At work, some of my emails come through some Microsoft mail server, which I don't use. However, through its web interface, I can set up redirection to the address I do actually use. But there's a problem: the redirected email is identical to the original, except that the Message-Id header field is overwritten with one the server chooses locally. What the hell could this be useful for?!! It completely messes up threading, and achieves nothing in its place! Worse, the new id ends in .local!! I thought these things were supposed to be globally unique…?

My own emails run through a procmail script that I control, so I already get it to fix things like restoring the subject line when mangled by spam filters. This does the job for that:

:0 fhw
* ^X-Spam-Prev-Subject:
| formail -R X-Spam-Prev-Subject Subject -U Subject

Can I do something similar for Message-Id? No, not with what gets redirected. However, there is another option: forward email as attachment. I checked, and the message id within the attachment is preserved!

I hunted around for a tool to unpack the attachment and print it to standard output (so it could be used as a procmail filter), but tools like munpack and ripmime only unpack to a directory. With nothing ready-made, I decided to pick a language with some hopefully mature RFC822 library:

#!/usr/bin/env python

"""Unpack a MIME message onto STDOUT."""

# Distilled from https://docs.python.org/2/library/email-examples.html

import sys
import email

def main():

    msg = email.message_from_file(sys.stdin)
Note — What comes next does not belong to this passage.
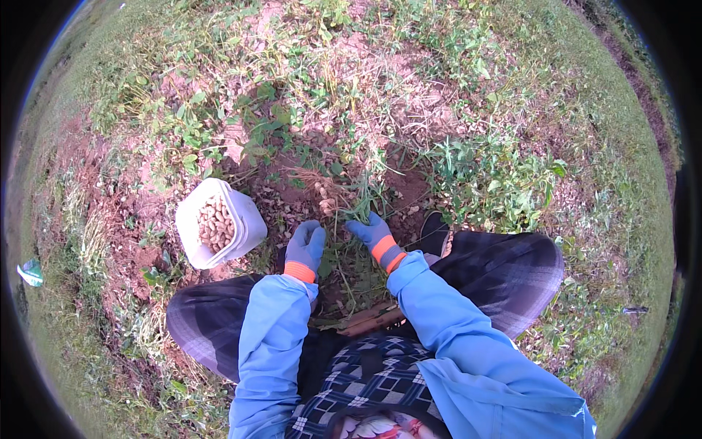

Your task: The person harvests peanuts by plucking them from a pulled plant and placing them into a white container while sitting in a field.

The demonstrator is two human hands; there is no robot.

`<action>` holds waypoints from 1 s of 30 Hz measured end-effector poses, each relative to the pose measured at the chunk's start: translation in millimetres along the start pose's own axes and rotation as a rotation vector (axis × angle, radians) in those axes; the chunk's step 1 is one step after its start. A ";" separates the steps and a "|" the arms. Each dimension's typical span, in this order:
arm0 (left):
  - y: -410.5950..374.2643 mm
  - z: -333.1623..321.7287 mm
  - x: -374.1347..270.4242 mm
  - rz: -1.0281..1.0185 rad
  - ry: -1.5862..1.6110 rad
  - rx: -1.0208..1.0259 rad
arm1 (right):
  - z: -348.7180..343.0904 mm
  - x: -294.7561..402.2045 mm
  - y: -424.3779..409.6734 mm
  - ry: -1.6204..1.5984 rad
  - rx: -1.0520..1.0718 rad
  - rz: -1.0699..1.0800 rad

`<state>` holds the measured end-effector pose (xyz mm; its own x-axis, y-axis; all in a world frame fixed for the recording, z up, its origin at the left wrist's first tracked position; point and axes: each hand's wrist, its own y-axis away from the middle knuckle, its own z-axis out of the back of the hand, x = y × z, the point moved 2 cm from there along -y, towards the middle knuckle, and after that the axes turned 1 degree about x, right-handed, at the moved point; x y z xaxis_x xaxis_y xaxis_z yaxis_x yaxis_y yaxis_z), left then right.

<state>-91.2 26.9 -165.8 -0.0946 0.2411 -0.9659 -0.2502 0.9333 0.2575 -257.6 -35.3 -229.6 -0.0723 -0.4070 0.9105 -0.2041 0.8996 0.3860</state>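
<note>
Both my hands wear blue-grey gloves with orange cuffs. My right hand (374,232) is closed on the green stems of a pulled peanut plant (362,202). The plant's brown roots and peanut pods (326,198) lie just above and between my hands. My left hand (307,246) is low over the ground, left of the plant, with its thumb near its curled fingers; whether it holds anything small cannot be made out. To its left, a white plastic bucket (249,222) leans with its mouth towards the left, and peanuts in their shells (216,224) fill part of it.
Leafy plants (496,186) grow over reddish soil (408,186) ahead and to the right. My bent knees in dark plaid cloth (502,274) spread to both sides, with a dark shoe (434,233) by the right one. A green and white wrapper (31,273) lies far left.
</note>
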 end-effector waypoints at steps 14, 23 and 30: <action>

    if not(msg.is_multipart()):
        sys.stderr.write('Not multipart\n')
        sys.exit(1)
    attachment = msg.get_payload(1)
    print attachment.get_payload(0).as_string(False)
    sys.exit(0)

if __name__ == '__main__':
    main()

The procmail configuration just has to be certain that the message has come through the mindlessly mangling server. I used three lines that should prevent mishaps:

:0 fw
* ^From:.*<my@email\.address\.example\.com>
* ^X-MS-Has-Attach: yes
* ^X-MS-Exchange-Inbox-Rules-Loop: my@email\.address\.example\.com
| /path/to/the/python/script

The encapsulating message should always come from me, even if the original is from someone else.

It seems to do the job! Just tried it with an image attachment (within the attached message), and it was fine. I wonder how well it will cope with very big emails. Will the Python library automatically save to disc when the size is above a threshold?